* **Exercise requirements**: Scan the listing below for the word "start" and copy every line that has it.

* **Data section**:
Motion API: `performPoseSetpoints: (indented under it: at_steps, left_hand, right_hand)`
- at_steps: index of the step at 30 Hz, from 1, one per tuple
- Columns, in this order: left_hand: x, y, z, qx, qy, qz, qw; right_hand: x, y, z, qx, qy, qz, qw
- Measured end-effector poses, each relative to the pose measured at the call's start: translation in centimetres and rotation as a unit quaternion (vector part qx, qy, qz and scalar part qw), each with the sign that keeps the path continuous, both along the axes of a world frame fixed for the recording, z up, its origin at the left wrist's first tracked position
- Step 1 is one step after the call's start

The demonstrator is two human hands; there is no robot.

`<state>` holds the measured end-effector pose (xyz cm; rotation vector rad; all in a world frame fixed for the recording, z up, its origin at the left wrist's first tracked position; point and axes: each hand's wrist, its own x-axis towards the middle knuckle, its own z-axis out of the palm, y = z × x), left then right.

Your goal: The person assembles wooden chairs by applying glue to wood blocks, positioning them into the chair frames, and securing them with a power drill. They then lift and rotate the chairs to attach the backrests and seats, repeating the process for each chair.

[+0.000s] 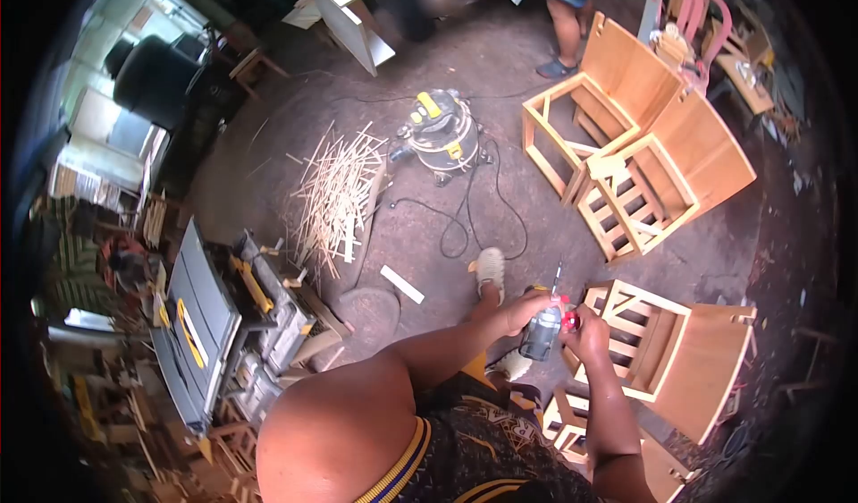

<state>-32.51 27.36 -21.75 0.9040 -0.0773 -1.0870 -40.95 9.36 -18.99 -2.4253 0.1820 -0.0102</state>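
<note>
Head view: slatted wooden frames (653, 298) at right stand joined, with broad boards (706, 360) on them; this much appears done, while any work left on them cannot be determined. A strip heap (338, 199) lies left of the vacuum (444, 145), upper centre. The drill (539, 335) is right of centre, just beside the nearest frame; my left hand (521, 315) grasps its front end. My right hand (589, 334) closes on a red part (570, 321). The bit (558, 278) contacts no wood.
</note>
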Motion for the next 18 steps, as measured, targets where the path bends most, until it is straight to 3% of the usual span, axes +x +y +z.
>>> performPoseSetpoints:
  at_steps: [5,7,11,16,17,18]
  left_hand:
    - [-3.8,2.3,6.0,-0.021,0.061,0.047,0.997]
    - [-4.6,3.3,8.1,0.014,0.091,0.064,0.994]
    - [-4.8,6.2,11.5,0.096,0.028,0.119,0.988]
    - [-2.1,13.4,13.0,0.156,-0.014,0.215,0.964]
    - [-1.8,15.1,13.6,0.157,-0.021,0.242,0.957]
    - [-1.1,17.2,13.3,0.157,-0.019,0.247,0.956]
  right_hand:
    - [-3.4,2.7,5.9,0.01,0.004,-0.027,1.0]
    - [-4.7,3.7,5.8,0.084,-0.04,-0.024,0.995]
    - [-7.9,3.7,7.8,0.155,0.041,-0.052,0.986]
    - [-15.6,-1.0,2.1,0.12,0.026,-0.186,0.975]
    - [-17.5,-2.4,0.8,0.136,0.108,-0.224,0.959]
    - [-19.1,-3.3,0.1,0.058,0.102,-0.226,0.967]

* **Response below**:
- Measured end-effector poses, each relative to the pose measured at the call's start: translation in centimetres and rotation as a unit quaternion (vector part qx, qy, qz and scalar part qw), each with the sign that keeps the path continuous, both along the axes of a world frame fixed for the recording, z up, its origin at the left wrist's first tracked position
- Step 1 is one step after the call's start

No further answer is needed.